A noted Drosophila researcher who helped lead the project to sequence the fruit fly genome in the late 1990s, Ashburner was lauded for his steadfast championing of open-source resources for the genetics and informatics communities.
He is a driving force behind the Gene Ontology (GO) Consortium, which was launched in 1998 with three charter databases dedicated to gene ontologies for Drosophila, yeast, and mouse. That number has grown to about 20 databases, including all major model organisms, the TIGR database, and numerous human databases, including Ensemble, NCBI, Incyte, Celera, and Compugen.
GO now includes some 20,000 terms, covering all aspects of molecular function. “About half a million gene products [are] annotated across the entire living universe from viruses to humans by a skilled curator with a GO term,” said Ashburner. For example, if a scientist wants to find information on tyrosine kinases, these data can be retrieved despite the primary annotations being stored in 20 different databases.
“This is what we set out to achieve, a de facto integration of these very disparate databases,” said Ashburner.
Despite his disdain for financially driven science, Ashburner singled out Ken Fasman, vice president of R&D informatics at AstraZeneca, for his role in providing GO seed money at the end of 1998. Ashburner said, “It was the most extraordinary contract the European Molecular Biology Laboratory ever signed with a commercial company: Unless everything [produced] with this money was put in the public domain…they wanted their money back!”
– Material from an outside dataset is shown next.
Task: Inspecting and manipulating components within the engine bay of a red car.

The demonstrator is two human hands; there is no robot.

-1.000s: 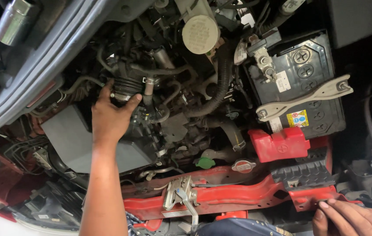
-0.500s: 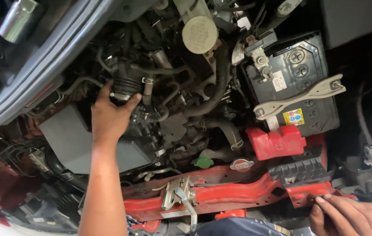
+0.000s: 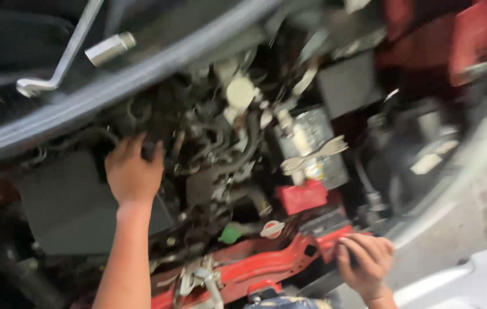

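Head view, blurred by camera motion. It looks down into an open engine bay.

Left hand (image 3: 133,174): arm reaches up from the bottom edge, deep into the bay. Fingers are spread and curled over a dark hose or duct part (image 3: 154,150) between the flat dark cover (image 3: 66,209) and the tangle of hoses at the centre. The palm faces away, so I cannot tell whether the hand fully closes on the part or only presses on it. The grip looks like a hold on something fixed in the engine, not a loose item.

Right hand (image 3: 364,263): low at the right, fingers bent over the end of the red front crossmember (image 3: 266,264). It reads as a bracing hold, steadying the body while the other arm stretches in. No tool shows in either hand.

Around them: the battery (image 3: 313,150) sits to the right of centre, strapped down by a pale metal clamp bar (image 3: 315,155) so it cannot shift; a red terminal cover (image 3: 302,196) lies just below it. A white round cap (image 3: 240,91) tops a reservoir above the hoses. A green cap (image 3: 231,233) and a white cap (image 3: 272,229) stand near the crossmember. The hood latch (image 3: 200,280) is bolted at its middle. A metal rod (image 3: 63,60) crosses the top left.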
Ashburner discussed some new ontology initiatives. OBO, which stands for “open biomedical ontologies,” is a “meta-ontology….[and] includes about 50 ontologies contributed by the academic community.” OBO is moving to the National Center for Biomedical Ontology (NCBO), funded by NHGRI last fall.
Say It Ain’t SO
Surprisingly, in this postgenomic era, Ashburner noted that there is no good Sequence Ontology (SO). “Other than the GenBank feature table, there are no [communally] agreed sequence definitions for sequence annotation,” such as how to define a pseudogene.
Ashburner and colleagues have established a Sequence Ontology that allows formal definitions of coding regions, promoter regions, splice sites, and other sequence motifs. “Damn it, you have to be consistent if you want to compute on the data,” said Ashburner. “You cannot now go to GenBank or the model org databases and say, ‘I want to know the number of alternatively spliced genes in four model organisms.’ It can’t be done! But when the SO is done, it will be about a half a line of PERL.”
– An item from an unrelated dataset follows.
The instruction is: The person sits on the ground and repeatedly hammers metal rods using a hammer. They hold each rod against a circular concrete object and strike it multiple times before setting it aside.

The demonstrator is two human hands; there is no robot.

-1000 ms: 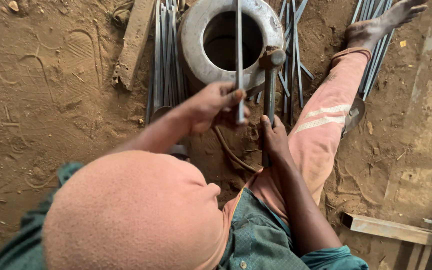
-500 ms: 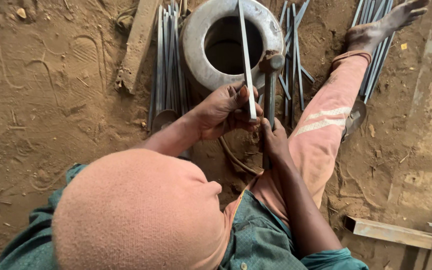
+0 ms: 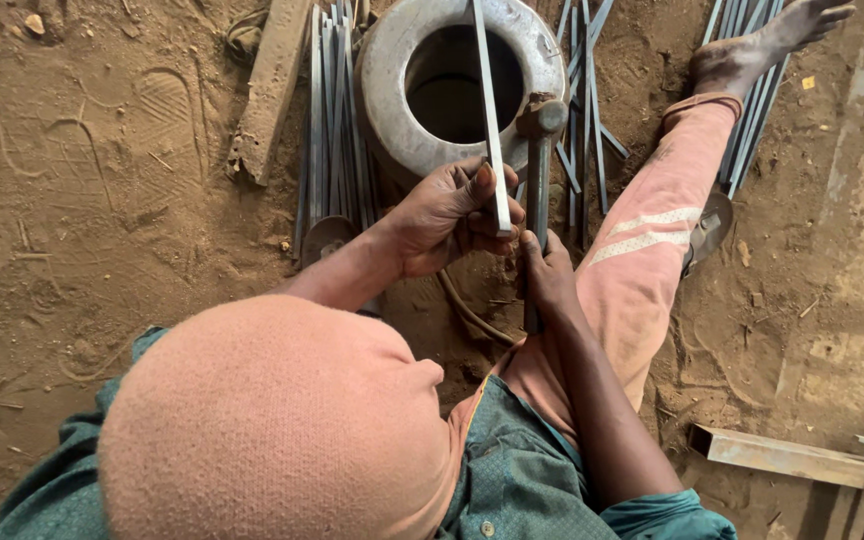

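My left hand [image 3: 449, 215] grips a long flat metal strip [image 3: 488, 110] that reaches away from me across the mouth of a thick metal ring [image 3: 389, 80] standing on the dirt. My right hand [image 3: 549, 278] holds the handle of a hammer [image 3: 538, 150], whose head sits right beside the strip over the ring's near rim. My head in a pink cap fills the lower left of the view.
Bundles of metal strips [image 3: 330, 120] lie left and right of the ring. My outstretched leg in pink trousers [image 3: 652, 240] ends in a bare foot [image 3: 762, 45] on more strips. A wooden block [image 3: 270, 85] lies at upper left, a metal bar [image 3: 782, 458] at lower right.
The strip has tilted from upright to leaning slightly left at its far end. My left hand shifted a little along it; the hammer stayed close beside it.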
Ashburner concluded by noting that 2006 is the centenary of the first paper published on Drosophila. He recalled how his efforts to help sequence the fruit fly genome were “thrown off course in May 1998” after Craig Venter formed Celera Genomics.
“That involved a very different sort of problem when considering openness in science…we had no option but to collaborate with Craig on sequencing the fly genome. There was no way we could compete. Craig’s motivation was to make money for the shareholders… Our motivation was to provide the sequence openly.”
The collaboration between Ashburner and the fruit fly genome researchers and Celera led to the publication of the Drosophila genome in May 2000 in Science. Somewhat bashfully, Ashburner plugged his new book, Won for All: How the Drosophila Genome Was Sequenced, published by Cold Spring Harbor Laboratory Press. One reviewer, he noted with a wink, has likened the book to “Bridget Jones for Geeks.”